In Poland, there are a dozen or so aviation classes, mainly in the area of Poznań. In 2014 a new one is to be launched in Kraków. II High School in Białystok had an aviation class since 2008; with the last class graduating this year. In total, the class educated 80 graduates, who passed obligatory gliding training apart from the standard subjects (both in the areas of science and the humanities at an advanced  level). Many of them continues to study at  technical universities and plan to become pilots in the future. Others wish to succeed in gliding. However, they are aware that gliding requires sacrifices and is expensive. Contrary to football, you constantly have to finance it yourself. Only after 10 years of winning in world championships, Kawa no longer has to fund his passion on his own.

33. Szybowcowe Mistrzostwa Świata-33rd Gliding World Championships in Leszno

Polish wings have gained a lot of significance in the world of gliding over the years. The same applies to Swift gliders, constructed by Poles in the 1990s. Czesław Tański, a glider, was the first Polish glider pilot. Since 1893, he built his own models of planes with rubber band drives, and when he heard about gliding attempts of Otto Lilienthal, he built his own glider out of limewood and wicker in 1895 that had 7 sq. m of wing surface and weighed 18 kg. He called it "Glider". His attempts were the first glider flights in Poland. In 1909-1911 the students of Warsaw's schools built models of biplanes that were driven by the pilot's legs, as in the case of the gliders. The most efficient models were made by Jerzy Rudlicki, who later became a constructor of Polish planes. After World War I, on 28 August 1923 in Białka near Nowy Targ, the first gliding competition was organized. Nine glider models were presented, mainly wheel-based. In the second competition that was held two years later in Oksywie near Gdynia 22 models were presented. This time, the best glider remained in air for only 65 seconds and afterwards it was decided that Poland does not have any areas that are fit for gliding.

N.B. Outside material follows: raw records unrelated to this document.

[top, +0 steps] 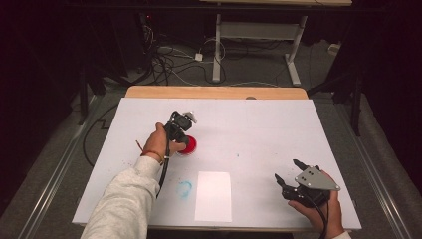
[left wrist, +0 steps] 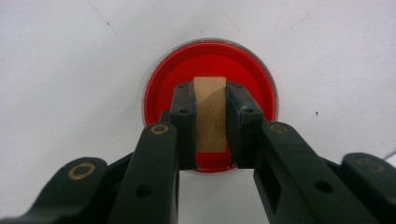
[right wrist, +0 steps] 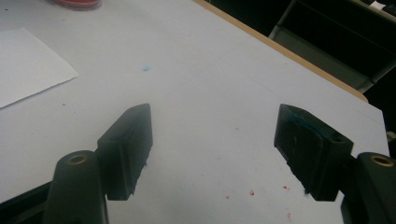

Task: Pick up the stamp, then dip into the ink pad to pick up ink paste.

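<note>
Right now the left gripper [left wrist: 210, 100] is clenched on a small wooden block [left wrist: 210, 114], its two black pads pressing the block's sides. In the left gripper view the block stands over a round red dish [left wrist: 163, 79] with a clear rim, which sits on the white surface [left wrist: 70, 56]; whether the block's lower end touches the red inside the dish I cannot tell. In the high view the same gripper [top: 182, 130] points down at the red dish [top: 191, 146], left of the surface's middle. A white sheet of paper [top: 213, 196] lies flat nearer the person, with a faint blue smudge [top: 184, 188] just beside its left edge. The right gripper [top: 287, 171] rests near the surface's right front corner, well apart from the dish, its jaws spread wide with nothing between them; in the right gripper view small red specks [right wrist: 252, 192] dot the surface near that gripper [right wrist: 212, 154].
</note>
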Motion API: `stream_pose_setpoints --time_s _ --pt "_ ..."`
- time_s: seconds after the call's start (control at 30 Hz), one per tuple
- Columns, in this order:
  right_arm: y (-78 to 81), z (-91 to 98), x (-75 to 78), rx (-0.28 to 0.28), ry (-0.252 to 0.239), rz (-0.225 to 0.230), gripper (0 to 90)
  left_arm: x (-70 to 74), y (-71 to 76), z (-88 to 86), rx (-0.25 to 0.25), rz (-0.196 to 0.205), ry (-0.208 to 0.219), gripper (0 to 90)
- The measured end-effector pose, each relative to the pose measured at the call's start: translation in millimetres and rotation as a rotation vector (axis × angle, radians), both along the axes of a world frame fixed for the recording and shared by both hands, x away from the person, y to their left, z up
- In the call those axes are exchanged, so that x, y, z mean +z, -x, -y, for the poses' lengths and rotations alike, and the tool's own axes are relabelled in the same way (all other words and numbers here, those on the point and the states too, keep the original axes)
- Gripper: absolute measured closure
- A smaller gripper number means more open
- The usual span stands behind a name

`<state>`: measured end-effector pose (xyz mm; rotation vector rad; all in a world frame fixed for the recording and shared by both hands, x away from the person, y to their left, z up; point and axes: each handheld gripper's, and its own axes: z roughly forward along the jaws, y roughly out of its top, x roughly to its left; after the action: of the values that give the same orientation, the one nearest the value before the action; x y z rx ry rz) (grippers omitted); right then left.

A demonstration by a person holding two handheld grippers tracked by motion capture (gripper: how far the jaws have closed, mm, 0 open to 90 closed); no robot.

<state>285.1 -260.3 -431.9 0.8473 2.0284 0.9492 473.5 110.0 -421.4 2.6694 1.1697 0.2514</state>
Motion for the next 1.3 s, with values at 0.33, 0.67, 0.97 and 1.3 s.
stream_pose_setpoints --time_s 0.33,0.67,0.97,1.3 --pt "-1.3 0.8 0.5 -0.001 -0.008 -0.006 29.0 1.6 0.9 0.5 -0.031 0.013 -0.017 74.1" --pt "-2.1 -0.7 1.8 -0.002 -0.009 0.001 28.3 16.4 13.5 -12.5 -0.054 0.048 0.054 74.1" --pt "-1.4 5.3 7.2 -0.026 -0.052 0.035 27.6 30.7 32.9 -25.0 -0.091 0.124 0.151 74.1" --pt "-0.3 4.8 6.3 -0.019 -0.04 0.033 27.5 46.8 46.1 -33.3 -0.112 0.167 0.174 74.1"
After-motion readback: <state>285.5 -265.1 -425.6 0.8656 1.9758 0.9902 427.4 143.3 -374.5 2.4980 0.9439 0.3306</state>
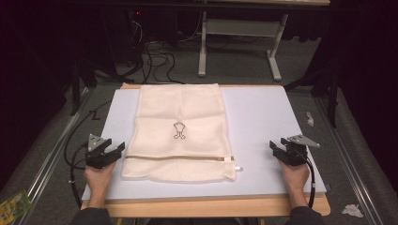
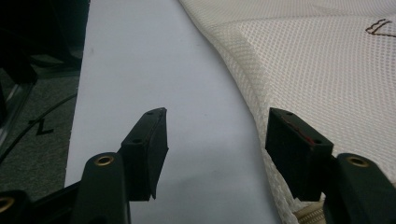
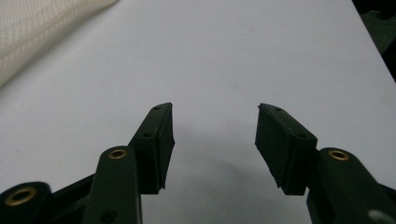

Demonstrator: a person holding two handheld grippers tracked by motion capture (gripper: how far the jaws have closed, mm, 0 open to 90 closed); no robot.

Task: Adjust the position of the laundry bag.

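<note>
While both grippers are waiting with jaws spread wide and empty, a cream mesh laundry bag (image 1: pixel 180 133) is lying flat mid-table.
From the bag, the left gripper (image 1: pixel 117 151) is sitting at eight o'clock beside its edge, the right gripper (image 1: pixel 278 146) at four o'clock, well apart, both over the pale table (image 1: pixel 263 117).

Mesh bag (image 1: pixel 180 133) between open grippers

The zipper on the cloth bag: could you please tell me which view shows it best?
The high view: the zipper runs across the whole bag near its front edge. The left gripper view catches just its end at the bottom edge; the right gripper view has only a bag corner.
</note>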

That conclusion did not deter glider pilots from trying and in 1928 Szczepan Grzeszczyk in his flight from Łysa Góra near Złoczów, in a glider based on Czerwiński's construction – CW-1, stayed in air for over 4 minutes. A year later, in Bezmiechowa, in the CW-2 glider, he performed a regular gliding flight for 2 hours and 11 minutes. In 1930, a gliding school was organized in Bezmiechowa, and since 1935, annual National Gliding Competition was organized.

After World War II, the air sports started from scratch. The first aeroclubs started to appear as early as in 1945. In 1946, the first competitions were organized and the Gliding Institute was established, to become SZD Gliding Experimental Works, which produced the following models: Sęp, Mucha, Jastrząb, Jaskółka, Bocian, Czapla, Zefir, Foka, Cobra, Jantar (lit. Vulture, Fly, Falcon, Swallow, Stork, Heron, Zephyr, Seal, Cobra, Amber).

In Warsaw, Central Air Plane Study CSS was established, which constructed CSS-10, 11, 12 and Po-2 (CSS-13) prototypes and served as the beginnings of bringing the State Aviation Works and the Aviation Institute to life.